Originally created 09/30/03

Work nears end on canal boat

It took 2 1/2 years to build the Titanic, and even longer to create the first of the Augusta Canal's unique tour boats.

But after years of design - and some innovative fabrication - the first of two electric propulsion vessels is nearly complete and could arrive in Augusta as early as next week.

"This is a very unusual, one-of-a-kind boat, and it's taken a lot of work and trial and error to get it where it is today," said Dayton Sherrouse, the executive director of the Augusta Canal Authority.

The boats, replicas of the cigar-shaped Petersburg boats that hauled freight along the canal in the 1800s, were a challenge to build because of their unique propulsion system and adaptation to the narrow canal.

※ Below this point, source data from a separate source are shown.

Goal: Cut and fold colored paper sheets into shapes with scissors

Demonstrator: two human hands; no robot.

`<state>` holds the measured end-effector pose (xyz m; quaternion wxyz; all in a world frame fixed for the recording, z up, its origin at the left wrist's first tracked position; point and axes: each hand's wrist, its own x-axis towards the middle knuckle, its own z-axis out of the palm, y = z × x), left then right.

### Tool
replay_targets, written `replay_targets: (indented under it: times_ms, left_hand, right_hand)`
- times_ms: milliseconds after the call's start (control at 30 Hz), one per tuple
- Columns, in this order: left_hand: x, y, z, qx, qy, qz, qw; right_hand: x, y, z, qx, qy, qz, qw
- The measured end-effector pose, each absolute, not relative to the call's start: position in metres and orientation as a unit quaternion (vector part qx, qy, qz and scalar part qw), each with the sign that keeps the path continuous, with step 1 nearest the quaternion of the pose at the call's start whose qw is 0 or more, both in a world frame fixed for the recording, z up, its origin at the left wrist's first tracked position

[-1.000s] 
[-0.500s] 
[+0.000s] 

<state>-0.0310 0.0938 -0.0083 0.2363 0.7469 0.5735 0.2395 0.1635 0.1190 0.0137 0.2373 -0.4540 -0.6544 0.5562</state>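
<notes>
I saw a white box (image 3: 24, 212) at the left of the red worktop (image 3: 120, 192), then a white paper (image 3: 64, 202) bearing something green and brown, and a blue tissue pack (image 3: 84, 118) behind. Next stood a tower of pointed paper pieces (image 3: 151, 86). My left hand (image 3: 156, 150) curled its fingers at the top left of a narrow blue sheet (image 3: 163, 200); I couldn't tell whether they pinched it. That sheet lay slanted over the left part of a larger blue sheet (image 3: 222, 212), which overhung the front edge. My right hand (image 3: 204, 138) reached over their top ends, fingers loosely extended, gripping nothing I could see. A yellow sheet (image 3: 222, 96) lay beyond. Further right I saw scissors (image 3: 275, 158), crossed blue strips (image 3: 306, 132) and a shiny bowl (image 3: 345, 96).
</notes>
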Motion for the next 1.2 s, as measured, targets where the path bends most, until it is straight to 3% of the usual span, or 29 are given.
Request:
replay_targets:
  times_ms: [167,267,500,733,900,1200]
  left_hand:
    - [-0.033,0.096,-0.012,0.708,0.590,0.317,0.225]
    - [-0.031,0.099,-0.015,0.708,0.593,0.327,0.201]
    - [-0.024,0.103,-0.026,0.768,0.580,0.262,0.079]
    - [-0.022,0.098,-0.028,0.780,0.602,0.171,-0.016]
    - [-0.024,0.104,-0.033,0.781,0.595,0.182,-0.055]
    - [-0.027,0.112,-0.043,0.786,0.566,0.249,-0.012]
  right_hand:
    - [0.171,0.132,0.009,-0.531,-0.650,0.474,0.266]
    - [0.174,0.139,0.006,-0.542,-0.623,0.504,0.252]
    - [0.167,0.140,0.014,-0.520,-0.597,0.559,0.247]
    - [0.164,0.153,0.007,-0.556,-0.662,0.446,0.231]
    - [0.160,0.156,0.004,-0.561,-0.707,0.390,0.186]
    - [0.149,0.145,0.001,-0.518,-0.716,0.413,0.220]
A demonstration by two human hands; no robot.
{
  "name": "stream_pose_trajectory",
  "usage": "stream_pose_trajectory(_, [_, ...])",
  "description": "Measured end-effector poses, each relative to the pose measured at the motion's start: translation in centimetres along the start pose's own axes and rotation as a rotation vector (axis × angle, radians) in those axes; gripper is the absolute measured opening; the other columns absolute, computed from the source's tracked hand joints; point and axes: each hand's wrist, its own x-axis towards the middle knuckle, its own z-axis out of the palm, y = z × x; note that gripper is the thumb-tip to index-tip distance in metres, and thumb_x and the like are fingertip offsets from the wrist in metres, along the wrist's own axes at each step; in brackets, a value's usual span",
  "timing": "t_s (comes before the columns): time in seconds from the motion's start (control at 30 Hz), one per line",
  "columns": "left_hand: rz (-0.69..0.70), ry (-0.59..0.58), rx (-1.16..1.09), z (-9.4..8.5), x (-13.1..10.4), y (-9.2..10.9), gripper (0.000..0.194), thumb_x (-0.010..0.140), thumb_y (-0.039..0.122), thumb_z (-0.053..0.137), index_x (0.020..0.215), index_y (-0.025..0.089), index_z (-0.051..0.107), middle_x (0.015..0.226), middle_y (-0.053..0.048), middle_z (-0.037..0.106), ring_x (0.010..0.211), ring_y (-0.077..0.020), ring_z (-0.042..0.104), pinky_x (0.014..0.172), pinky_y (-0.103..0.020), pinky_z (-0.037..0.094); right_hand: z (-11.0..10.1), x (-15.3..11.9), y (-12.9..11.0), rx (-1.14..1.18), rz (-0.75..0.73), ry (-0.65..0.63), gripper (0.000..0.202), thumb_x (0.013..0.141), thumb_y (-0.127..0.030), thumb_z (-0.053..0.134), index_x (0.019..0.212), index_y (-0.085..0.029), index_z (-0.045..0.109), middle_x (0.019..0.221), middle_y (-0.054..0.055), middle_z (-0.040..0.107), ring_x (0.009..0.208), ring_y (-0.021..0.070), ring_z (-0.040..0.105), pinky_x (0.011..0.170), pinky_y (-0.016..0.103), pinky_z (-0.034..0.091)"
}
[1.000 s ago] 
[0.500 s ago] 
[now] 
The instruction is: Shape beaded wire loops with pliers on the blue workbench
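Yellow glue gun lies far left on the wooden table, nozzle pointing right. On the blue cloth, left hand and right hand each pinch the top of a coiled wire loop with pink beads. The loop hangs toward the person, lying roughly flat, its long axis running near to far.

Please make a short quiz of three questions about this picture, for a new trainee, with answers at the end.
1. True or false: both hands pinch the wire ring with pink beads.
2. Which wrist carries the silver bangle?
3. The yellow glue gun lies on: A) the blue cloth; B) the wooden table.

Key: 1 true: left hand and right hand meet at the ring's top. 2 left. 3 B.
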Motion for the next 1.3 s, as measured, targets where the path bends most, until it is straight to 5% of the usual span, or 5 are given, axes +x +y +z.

Rusty Fleetwood, who designed and later was hired to build the boats, fabricated the 65-foot hulls in his warehouse on Tybee Island, Ga.

Mr. Sherrouse said the first boat - named Henry Cumming after the Augusta lawyer who proposed the canal and financed initial land surveys for the project - will be brought to Augusta by truck.

Because of its size, the flatbed trailer transporting the boat will require escort vehicles with "wide load" signs. Once in town, a large crane will hoist the boat into the canal.

The boat is designed to hold up to 50 passengers and would weigh 22,000 pounds fully loaded. The Coast Guard, which regulates boats used for public transportation, will have to certify the load limits.

That will involve using water-filled barrels to simulate passengers, Mr. Sherrouse said. Once the seating capacity is established, the seats will be installed in Augusta.

The second tour boat, named after William Phillips, the chief engineer who designed the canal, is under construction, Mr. Sherrouse said.

"The hull is finished, but the insides are still being worked on, and the motors are being installed. That one is several months away," he said.

Both boats will be based at the visitors center at Enterprise Mill, with additional docks at Chafee Park and the Canal Headgates.

The cost for both boats and related docking sites is about $772,000. Funding was acquired from federal grants.